(Exercise details): In the entries below, find every line with "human" and copy it.

(Data in this exercise):

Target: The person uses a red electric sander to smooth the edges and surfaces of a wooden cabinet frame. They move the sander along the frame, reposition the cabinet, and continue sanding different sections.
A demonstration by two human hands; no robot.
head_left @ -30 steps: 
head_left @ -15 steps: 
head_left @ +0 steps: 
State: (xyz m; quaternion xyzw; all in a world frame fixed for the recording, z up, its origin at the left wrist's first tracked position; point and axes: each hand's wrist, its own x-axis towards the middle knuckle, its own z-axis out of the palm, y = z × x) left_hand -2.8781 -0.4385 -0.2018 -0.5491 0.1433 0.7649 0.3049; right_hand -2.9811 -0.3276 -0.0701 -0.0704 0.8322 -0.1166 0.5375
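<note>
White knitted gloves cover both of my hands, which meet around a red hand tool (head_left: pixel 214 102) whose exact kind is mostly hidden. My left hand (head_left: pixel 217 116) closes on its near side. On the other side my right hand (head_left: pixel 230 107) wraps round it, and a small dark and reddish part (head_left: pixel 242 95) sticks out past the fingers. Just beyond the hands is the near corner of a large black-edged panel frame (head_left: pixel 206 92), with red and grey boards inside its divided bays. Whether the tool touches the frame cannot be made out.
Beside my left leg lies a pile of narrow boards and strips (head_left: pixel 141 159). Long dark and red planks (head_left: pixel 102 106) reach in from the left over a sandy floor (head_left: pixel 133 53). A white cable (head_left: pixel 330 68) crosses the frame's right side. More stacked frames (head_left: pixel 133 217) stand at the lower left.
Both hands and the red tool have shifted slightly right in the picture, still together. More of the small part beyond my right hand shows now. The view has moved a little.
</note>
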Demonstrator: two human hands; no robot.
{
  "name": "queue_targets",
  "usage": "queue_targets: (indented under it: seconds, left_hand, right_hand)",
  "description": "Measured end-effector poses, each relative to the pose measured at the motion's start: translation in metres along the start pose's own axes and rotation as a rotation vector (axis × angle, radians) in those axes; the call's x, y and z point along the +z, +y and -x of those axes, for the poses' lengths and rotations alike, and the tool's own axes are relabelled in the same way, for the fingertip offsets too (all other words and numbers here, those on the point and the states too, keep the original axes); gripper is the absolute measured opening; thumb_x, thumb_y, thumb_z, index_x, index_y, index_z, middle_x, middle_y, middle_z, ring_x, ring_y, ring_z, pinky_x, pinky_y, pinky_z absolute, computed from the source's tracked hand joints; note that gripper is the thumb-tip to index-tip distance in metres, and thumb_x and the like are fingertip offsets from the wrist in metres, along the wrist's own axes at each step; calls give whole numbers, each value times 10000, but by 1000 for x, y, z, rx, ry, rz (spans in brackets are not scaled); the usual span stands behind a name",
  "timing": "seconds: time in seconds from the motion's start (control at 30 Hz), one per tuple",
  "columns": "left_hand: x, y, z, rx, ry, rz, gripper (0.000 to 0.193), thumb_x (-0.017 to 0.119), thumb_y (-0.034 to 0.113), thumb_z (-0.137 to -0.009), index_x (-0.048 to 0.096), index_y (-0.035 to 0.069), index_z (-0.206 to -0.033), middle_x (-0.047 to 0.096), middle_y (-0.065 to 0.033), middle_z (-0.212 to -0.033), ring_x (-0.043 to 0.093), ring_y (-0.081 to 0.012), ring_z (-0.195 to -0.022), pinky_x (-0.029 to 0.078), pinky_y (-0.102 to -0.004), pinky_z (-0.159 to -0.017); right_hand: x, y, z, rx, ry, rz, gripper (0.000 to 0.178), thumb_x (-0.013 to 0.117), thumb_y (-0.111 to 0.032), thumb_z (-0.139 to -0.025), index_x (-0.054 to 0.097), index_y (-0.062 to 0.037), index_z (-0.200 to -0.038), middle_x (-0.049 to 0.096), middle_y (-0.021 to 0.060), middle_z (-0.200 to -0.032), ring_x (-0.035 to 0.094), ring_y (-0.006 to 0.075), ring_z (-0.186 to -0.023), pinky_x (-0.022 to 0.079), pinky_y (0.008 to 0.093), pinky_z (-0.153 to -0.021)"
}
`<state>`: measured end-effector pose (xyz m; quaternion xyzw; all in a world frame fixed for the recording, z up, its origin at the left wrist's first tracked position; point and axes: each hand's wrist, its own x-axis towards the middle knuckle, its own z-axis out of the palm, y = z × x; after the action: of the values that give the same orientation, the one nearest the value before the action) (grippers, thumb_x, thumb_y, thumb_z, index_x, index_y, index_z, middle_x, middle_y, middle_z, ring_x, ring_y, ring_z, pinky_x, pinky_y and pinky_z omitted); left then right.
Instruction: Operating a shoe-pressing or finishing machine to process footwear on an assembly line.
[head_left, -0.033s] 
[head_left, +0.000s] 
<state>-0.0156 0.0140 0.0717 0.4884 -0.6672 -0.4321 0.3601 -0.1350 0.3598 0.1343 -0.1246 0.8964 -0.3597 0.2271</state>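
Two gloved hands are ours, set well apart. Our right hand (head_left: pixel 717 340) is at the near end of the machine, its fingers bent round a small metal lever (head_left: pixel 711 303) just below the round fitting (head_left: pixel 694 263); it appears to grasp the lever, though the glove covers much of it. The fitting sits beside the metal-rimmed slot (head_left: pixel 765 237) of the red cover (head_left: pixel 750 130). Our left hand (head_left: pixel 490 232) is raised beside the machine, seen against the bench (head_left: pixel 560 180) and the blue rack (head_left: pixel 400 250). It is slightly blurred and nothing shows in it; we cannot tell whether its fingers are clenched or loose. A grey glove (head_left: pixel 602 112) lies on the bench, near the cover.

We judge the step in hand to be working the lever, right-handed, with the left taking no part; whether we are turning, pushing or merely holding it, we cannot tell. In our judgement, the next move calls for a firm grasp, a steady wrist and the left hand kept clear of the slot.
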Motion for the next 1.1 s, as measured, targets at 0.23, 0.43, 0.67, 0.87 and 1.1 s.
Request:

(Your solution):
A demonstration by two human hands; no robot.
Demonstrator: two human hands; no robot.

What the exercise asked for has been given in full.